Your copy of the data should leave out the images and match everything else exactly.

::::::

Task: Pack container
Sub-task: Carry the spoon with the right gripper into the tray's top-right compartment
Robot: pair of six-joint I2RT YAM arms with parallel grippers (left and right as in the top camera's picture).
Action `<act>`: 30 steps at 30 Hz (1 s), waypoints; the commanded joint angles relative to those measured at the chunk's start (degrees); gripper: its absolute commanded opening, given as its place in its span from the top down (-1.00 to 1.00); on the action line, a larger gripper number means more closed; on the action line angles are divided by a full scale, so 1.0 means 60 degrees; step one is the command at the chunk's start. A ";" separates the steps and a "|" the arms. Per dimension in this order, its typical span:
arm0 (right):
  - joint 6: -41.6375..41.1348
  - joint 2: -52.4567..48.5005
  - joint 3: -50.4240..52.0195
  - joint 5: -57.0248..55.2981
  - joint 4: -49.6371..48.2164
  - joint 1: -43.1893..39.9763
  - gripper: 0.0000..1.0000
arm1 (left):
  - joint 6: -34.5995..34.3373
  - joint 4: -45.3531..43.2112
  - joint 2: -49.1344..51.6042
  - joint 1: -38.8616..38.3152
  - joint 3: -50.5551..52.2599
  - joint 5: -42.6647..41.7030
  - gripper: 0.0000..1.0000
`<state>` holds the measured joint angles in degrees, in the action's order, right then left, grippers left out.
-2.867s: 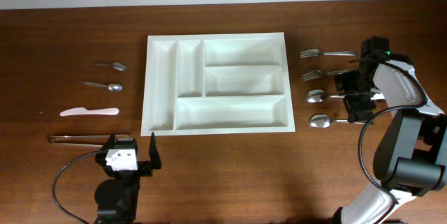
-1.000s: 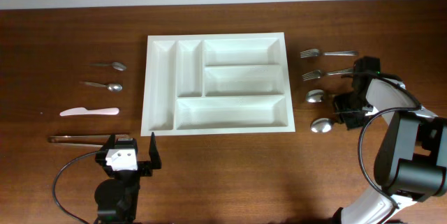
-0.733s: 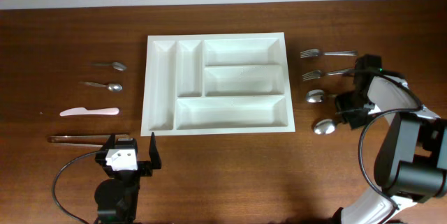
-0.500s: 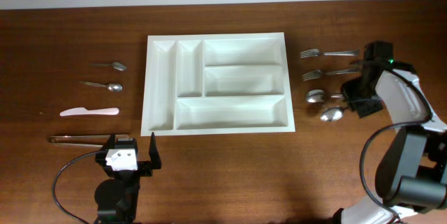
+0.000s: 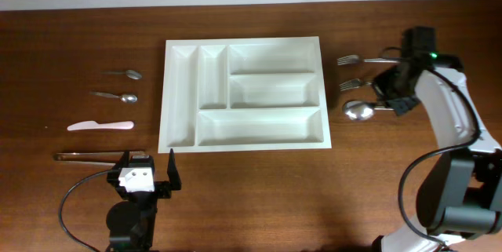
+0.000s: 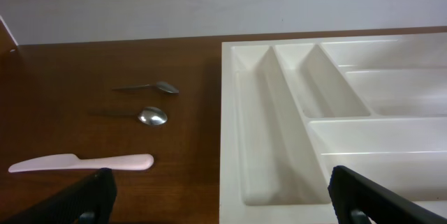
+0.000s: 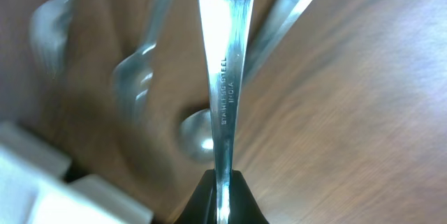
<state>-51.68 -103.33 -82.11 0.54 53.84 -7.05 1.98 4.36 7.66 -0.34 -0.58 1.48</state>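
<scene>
The container, a big white tray with five empty compartments, lies mid-table and also shows in the left wrist view. My right gripper hangs to its right, over the cutlery there, shut on a steel spoon whose stamped handle runs straight out from the jaws. In the overhead view a spoon bowl shows just left of that gripper. Below it on the table lie another spoon and two forks. My left gripper rests open and empty at the front left.
Left of the tray lie two small spoons, a pale pink knife and a long metal utensil. The table's far edge meets a white wall behind the tray.
My right gripper has lifted a spoon from the front-right spot and carried it back toward the forks. The left arm and the tray have not moved.
</scene>
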 commanded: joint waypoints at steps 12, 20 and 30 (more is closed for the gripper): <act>-0.0623 0.0248 -0.1479 0.0229 -0.1337 0.2863 0.93 | 0.0113 0.0073 -0.0066 0.0004 0.0000 -0.0138 -0.99; -0.2120 -0.0124 -0.1479 -0.0998 -0.3606 0.4426 0.93 | 0.0113 0.0073 -0.0066 0.0004 0.0000 -0.0135 -0.99; -0.4495 -0.1118 -0.1479 -0.1614 -0.4477 0.4867 0.92 | 0.0113 0.0073 -0.0066 0.0004 0.0000 -0.0135 -0.99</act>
<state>-71.64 -107.70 -90.00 -6.66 27.11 22.06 1.98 4.36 7.66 -0.34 -0.58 1.48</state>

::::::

**WRITTEN REPLY**:
Task: Pack container
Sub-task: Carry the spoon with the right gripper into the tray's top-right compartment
Robot: pair of six-joint I2RT YAM arms with parallel grippers (left and right as in the top camera's picture).
Action `<act>`: 30 steps at 30 Hz (1 s), waypoints; the commanded joint angles relative to those measured at the chunk's start (degrees); gripper: its absolute commanded opening, given as its place in its span from the top down (-1.00 to 1.00); on the action line, a larger gripper number means more closed; on the action line angles are divided by a full scale, so 1.0 means 60 degrees; step one is the command at the chunk's start. A ";" separates the steps and a "|" the arms. Per dimension in this order, its typical span:
arm0 (right):
  - joint 6: -41.6375..41.1348
  - joint 2: -52.4567..48.5005
  - joint 3: -50.4240..52.0195
  - joint 5: -57.0248..55.2981
  - joint 4: -49.6371..48.2164
  - joint 1: -43.1893..39.9763
  - gripper: 0.0000..1.0000
arm1 (left):
  - joint 6: -34.5995..34.3373
  - joint 4: -45.3531..43.2112
  - joint 2: -49.1344..51.6042
  - joint 1: -38.8616..38.3152
  - joint 3: -50.5551..52.2599
  - joint 5: -42.6647..41.7030
  - gripper: 0.0000..1.0000
`<state>` holds the measured joint angles in degrees, in the action's order, right then left, grippers left out.
-2.867s: 
-1.000s: 
-0.733s: 
-0.500s: 
+0.000s: 
+0.000s: 
+0.000s: 
<state>-51.68 -103.33 -82.11 0.54 53.84 -7.05 1.98 4.36 7.66 -0.34 -0.58 1.48</state>
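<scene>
The container, a big white tray with five empty compartments, lies mid-table and also shows in the left wrist view. My right gripper hangs to its right, over the cutlery there, shut on a steel spoon whose stamped handle runs straight out from the jaws. In the overhead view a spoon bowl shows just left of that gripper. Below it on the table lie another spoon and two forks. My left gripper rests open and empty at the front left.
Left of the tray lie two small spoons, a pale pink knife and a long metal utensil. The table's far edge meets a white wall behind the tray.
My right gripper has lifted a spoon from the front-right spot and carried it back toward the forks. The left arm and the tray have not moved.
</scene>
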 commanded: joint waypoints at steps 12, 20 and 30 (more is closed for the gripper): <act>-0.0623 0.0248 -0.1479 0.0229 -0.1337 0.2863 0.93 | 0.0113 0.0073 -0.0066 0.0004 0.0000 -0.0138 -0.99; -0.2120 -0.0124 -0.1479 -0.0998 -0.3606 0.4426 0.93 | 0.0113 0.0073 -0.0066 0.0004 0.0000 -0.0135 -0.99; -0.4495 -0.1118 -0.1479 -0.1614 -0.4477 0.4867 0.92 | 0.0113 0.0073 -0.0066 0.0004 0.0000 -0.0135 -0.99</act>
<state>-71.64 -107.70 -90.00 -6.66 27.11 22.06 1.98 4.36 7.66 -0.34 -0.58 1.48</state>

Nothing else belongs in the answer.